17. The description by the Government of the facts of the case giving rise to Mr. Masih’s conviction are quite close to, but more detailed than that given by the source. According to the Government, Muhammad Akram informed the local police that on 14 October 1996 at 3 p.m. Ayub Masih was sitting in front of the house of Hakim Machhi. The complainant, Zulfigar Arshad Bhatti and Muhammad Akram were also present. Ayub Masih said that his religion was right while their religion was false. Moreover, he stated that their religion preached by Muhammad (PBUH) was absolutely false. He urged that they read the book written by
Salman Rushdie in which he unveiled the true face of Hazrat Muhammad (PBUH), and said that the complainant and the witnesses should accompany him to Karachi so that he could make them read the book by Salman Rushdie. After reading it, they would understand that their Prophet for whom they had so much respect preached a false religion. Then he stated that he wanted to give information to the complainant and the witnesses regarding his own religion so that they could note the shortcomings of their religion, Islam, and also realize that they were following a religion preached by the wrong person. During this conversation he did not pronounce the name of the Holy Prophet (PBUH) with due respect and said that the Prophet was a liar. Upon hearing such derogatory remarks the complainant, along with the witnesses, were overcome with emotion. He seized the accused and took him to the police.

18. The Government did not comment on or refute the allegations of the source on how the proceedings against Ayub Masih were conducted.

19. The Working Group finds that the procedure conducted against the accused, Mr. Ayub Masih, did not respect the fundamental rights of a person charged with a crime. He was not provided with documentary or other evidence against him, nor was he informed of his rights as an accused. This prevented him from properly preparing his defence. The verdict against him was based on the testimony of a single, biased witness. The threats by extremists against him and his defence lawyer during trial and appeal, and the hostile atmosphere - characterized, inter alia, by the fact that the complainant shot at him in the courtroom without apparently being sanctioned by the court - intimidated the accused and counsel alike, thereby restricting the effectiveness of the defence. To all this is added the fact that under Pakistani law blasphemy cases insulting the Muslim religion can only be heard by Muslim judges, which undermines credibility in a fair and impartial trial being conducted. These serious deficiencies in proceedings where capital punishment is provided by law not as an alternative penalty, but as a mandatory one if the accused is found guilty, basically strips the procedure of its requisite fair character.
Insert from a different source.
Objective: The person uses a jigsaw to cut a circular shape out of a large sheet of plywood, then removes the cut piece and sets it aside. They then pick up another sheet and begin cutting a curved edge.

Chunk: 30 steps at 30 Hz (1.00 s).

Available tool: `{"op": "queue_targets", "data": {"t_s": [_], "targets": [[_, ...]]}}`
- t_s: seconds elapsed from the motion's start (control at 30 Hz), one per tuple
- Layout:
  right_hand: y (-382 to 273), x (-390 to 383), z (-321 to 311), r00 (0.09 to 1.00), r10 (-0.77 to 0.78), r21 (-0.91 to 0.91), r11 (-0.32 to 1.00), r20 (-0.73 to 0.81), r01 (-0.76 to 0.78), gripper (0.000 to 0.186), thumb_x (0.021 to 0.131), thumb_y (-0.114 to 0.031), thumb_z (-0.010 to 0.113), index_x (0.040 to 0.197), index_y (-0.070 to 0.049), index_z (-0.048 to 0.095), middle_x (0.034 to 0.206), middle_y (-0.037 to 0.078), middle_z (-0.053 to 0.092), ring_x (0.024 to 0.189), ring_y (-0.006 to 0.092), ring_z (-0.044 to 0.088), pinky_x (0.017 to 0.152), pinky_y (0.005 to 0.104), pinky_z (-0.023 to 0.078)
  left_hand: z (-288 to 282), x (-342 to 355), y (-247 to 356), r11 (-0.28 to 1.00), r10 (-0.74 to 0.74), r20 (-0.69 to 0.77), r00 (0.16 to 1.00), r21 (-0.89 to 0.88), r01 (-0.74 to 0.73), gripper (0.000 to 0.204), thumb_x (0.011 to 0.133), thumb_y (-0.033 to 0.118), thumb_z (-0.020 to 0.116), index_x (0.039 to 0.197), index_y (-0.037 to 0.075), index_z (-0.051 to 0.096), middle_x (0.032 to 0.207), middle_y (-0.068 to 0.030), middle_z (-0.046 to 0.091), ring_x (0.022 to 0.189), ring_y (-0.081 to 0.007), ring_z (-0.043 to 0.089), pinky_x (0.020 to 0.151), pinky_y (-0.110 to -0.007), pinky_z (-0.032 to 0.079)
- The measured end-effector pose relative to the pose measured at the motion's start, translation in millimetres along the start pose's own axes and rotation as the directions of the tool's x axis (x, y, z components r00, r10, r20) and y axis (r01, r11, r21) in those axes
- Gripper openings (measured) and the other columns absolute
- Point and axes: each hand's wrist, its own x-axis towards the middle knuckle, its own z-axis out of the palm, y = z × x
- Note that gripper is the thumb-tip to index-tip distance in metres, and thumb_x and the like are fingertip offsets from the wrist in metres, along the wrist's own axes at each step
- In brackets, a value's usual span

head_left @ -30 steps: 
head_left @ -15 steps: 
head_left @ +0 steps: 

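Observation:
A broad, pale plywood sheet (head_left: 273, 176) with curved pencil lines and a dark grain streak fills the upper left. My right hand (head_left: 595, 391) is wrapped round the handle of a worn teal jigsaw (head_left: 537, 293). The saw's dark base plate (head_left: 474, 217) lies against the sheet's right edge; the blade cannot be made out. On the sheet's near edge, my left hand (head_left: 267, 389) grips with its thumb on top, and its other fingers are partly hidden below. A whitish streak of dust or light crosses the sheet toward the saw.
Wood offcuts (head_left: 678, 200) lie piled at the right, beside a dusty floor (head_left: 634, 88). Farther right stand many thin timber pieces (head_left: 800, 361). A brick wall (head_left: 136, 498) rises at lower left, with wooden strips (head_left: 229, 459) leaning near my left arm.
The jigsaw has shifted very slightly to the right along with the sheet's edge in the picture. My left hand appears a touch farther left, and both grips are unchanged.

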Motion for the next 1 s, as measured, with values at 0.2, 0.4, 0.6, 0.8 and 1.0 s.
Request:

20. On the basis of the foregoing, the Working Group renders the following opinion: The deprivation of liberty of Ayub Masih is arbitrary, being in contravention of
articles 9 and 10 of the Universal Declaration of Human Rights and falls within category III of the categories applicable to the consideration of cases submitted to the Working Group.

21. Consequent upon the opinion rendered, the Working Group requests the Government to take the necessary steps to remedy the situation of Mr. Ayub Masih. The Working Group believes that under the circumstances a retrial, the granting of a pardon, or a commutation of sentence would be an appropriate remedy. The Working Group recommends that the Government consider ratifying the International Covenant on Civil and Political Rights.